» Task goal
Leave out the pictures and reproduce all of the data exactly.

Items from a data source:

┄┄┄┄┄┄┄┄┄┄

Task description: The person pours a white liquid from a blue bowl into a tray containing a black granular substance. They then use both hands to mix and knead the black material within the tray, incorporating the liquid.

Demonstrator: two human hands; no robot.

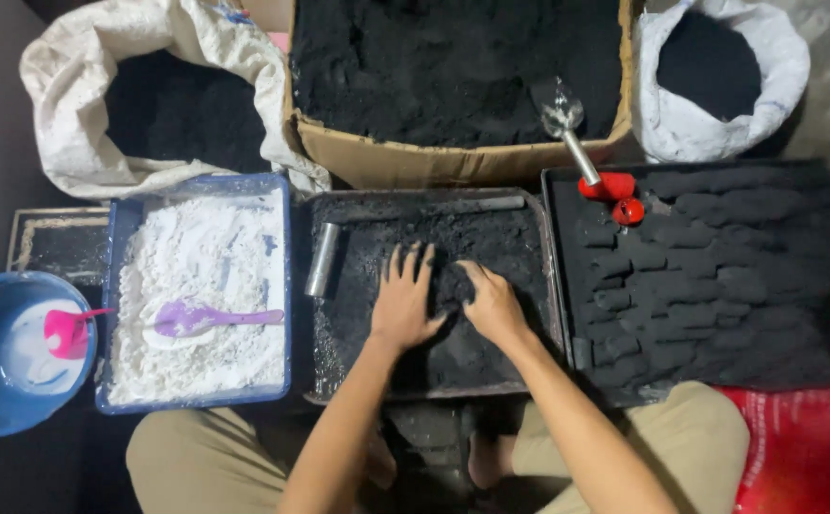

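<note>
Over tray (529, 381) | left hand (403, 306), right hand (493, 305) palms-down on black powder (472, 238) | fingers spread, holding nothing

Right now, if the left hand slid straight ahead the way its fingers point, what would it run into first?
Probably the dark bar lying along the far edge of the black tray. The left hand lies flat on the black powder, fingers pointing away from the person, with only loose powder before that bar.

Both forearms run up from 6 o'clock, converging. Left hand (405, 303) flat, palm down, fingers spread toward 12. Right hand (494, 303) palm down, fingers curled toward 11.
</note>
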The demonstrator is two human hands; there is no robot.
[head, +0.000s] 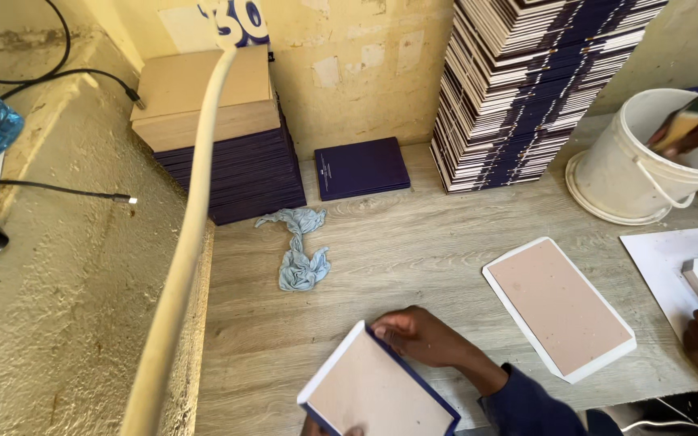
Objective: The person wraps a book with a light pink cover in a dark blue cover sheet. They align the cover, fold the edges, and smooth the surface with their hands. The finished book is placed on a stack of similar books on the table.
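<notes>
Notebook [377, 396], brown face, navy-edged

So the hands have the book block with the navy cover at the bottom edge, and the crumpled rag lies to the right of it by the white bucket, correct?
Not quite. The head view shows the crumpled light-blue rag up and to the left of the book block, far from the white bucket. The rest stands: the right hand rests on the block's top corner.

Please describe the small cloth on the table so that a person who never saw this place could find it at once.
Start from the low stack of dark blue covers in the table's far left corner, by the wall. Just in front of it, on the bare wooden table, lies the crumpled pale blue rag. It is the only soft, shapeless thing there; everything near it is flat and rectangular.
</notes>
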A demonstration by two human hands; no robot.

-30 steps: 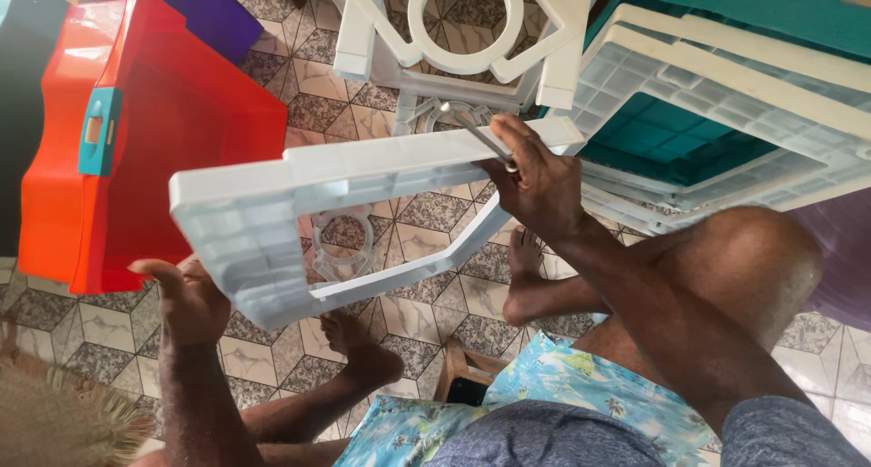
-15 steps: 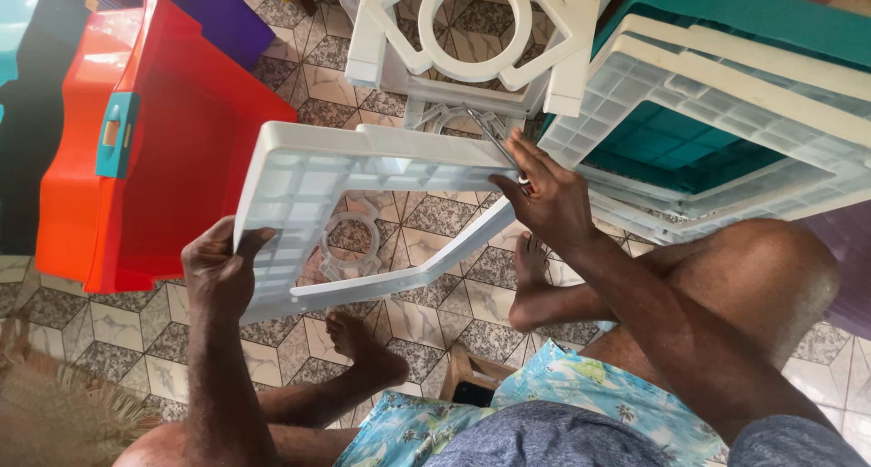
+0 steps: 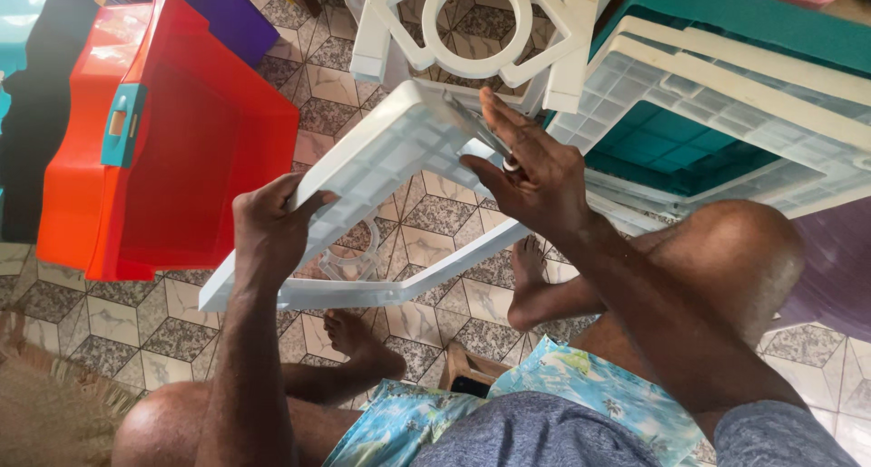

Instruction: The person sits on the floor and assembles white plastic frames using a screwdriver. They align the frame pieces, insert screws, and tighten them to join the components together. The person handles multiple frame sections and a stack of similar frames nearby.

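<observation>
Above the patterned tile floor [image 3: 109,317], a stack of white and teal ribbed plastic panels [image 3: 726,95] leaned at the upper right, and an orange plastic bin [image 3: 195,150] with a teal latch lay tipped at the left. Between them, over the person's knees, a white ribbed plastic panel [image 3: 381,163] was held tilted. The left hand [image 3: 268,231] was clamped on its lower edge. The right hand [image 3: 535,177] gripped its upper end, fingers closed around a thin grey tool [image 3: 476,127] pressed against it.
</observation>
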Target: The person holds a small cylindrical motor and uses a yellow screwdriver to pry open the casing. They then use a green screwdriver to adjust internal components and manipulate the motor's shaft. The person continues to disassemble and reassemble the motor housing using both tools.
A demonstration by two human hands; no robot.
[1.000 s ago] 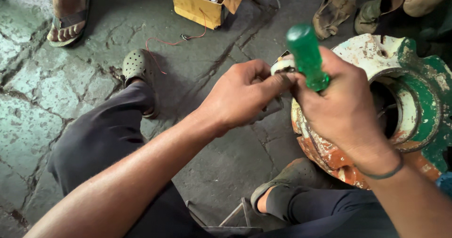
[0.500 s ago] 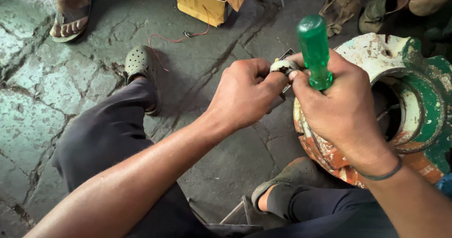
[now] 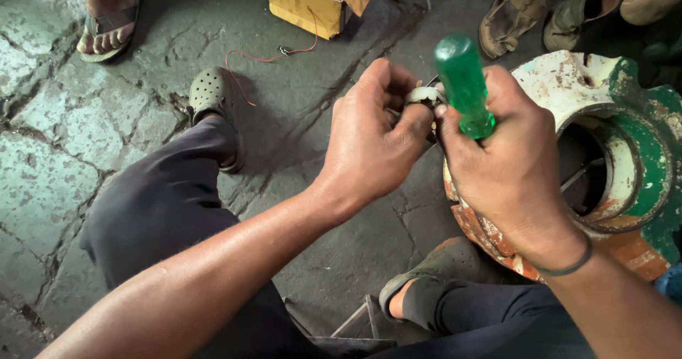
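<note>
You have one green-handled screwdriver (image 3: 465,82), one small pale ring-shaped part (image 3: 424,95) and one round rusty white-and-green metal housing (image 3: 625,153). At the top of the frame: one yellow cardboard box (image 3: 302,7), one red wire (image 3: 266,57), two worn brown shoes (image 3: 513,12), one sandalled foot (image 3: 106,29).

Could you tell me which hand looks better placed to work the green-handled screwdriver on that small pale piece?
Probably the right hand: it already grips the screwdriver beside the painted metal housing. The left hand pinches the pale piece.
</note>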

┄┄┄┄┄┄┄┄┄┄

» Reply to the exercise
Task description: The person pours a white liquid from a blue bowl into a tray containing a black granular substance. They then use both hands to mix and knead the black material within the tray, incorporating the liquid.

Demonstrator: two human hands; no robot.


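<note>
Over tray (529, 381) | left hand (403, 306), right hand (493, 305) palms-down on black powder (472, 238) | fingers spread, holding nothing

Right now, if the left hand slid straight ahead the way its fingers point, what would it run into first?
Probably the dark bar lying along the far edge of the black tray. The left hand lies flat on the black powder, fingers pointing away from the person, with only loose powder before that bar.

Both forearms run up from 6 o'clock, converging. Left hand (405, 303) flat, palm down, fingers spread toward 12. Right hand (494, 303) palm down, fingers curled toward 11.
</note>
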The demonstrator is two human hands; there is no robot.
[head, +0.000s] 
Objective: The person wraps a book with a light pink cover in a dark blue cover sheet. They align the cover, fold the edges, and smooth the surface with their hands. The finished book is placed on a stack of similar books on the table.
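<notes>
Notebook [377, 396], brown face, navy-edged

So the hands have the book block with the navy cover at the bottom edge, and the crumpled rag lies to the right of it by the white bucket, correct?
Not quite. The head view shows the crumpled light-blue rag up and to the left of the book block, far from the white bucket. The rest stands: the right hand rests on the block's top corner.

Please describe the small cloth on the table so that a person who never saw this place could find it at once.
Start from the low stack of dark blue covers in the table's far left corner, by the wall. Just in front of it, on the bare wooden table, lies the crumpled pale blue rag. It is the only soft, shapeless thing there; everything near it is flat and rectangular.
</notes>
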A demonstration by two human hands; no robot.

-30 steps: 
-15 steps: 
+0 steps: 

Instruction: The person sits on the floor and assembles white plastic frames using a screwdriver. They align the frame pieces, insert screws, and tighten them to join the components together. The person handles multiple frame sections and a stack of similar frames nearby.

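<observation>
Above the patterned tile floor [image 3: 109,317], a stack of white and teal ribbed plastic panels [image 3: 726,95] leaned at the upper right, and an orange plastic bin [image 3: 195,150] with a teal latch lay tipped at the left. Between them, over the person's knees, a white ribbed plastic panel [image 3: 381,163] was held tilted. The left hand [image 3: 268,231] was clamped on its lower edge. The right hand [image 3: 535,177] gripped its upper end, fingers closed around a thin grey tool [image 3: 476,127] pressed against it.
</observation>
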Target: The person holds a small cylindrical motor and uses a yellow screwdriver to pry open the casing. They then use a green screwdriver to adjust internal components and manipulate the motor's shaft. The person continues to disassemble and reassemble the motor housing using both tools.
A demonstration by two human hands; no robot.
[1.000 s ago] 
[0.500 s ago] 
[now] 
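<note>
You have one green-handled screwdriver (image 3: 465,82), one small pale ring-shaped part (image 3: 424,95) and one round rusty white-and-green metal housing (image 3: 625,153). At the top of the frame: one yellow cardboard box (image 3: 302,7), one red wire (image 3: 266,57), two worn brown shoes (image 3: 513,12), one sandalled foot (image 3: 106,29).

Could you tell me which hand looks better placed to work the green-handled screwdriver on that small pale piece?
Probably the right hand: it already grips the screwdriver beside the painted metal housing. The left hand pinches the pale piece.
</note>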

Output for this exercise is now complete.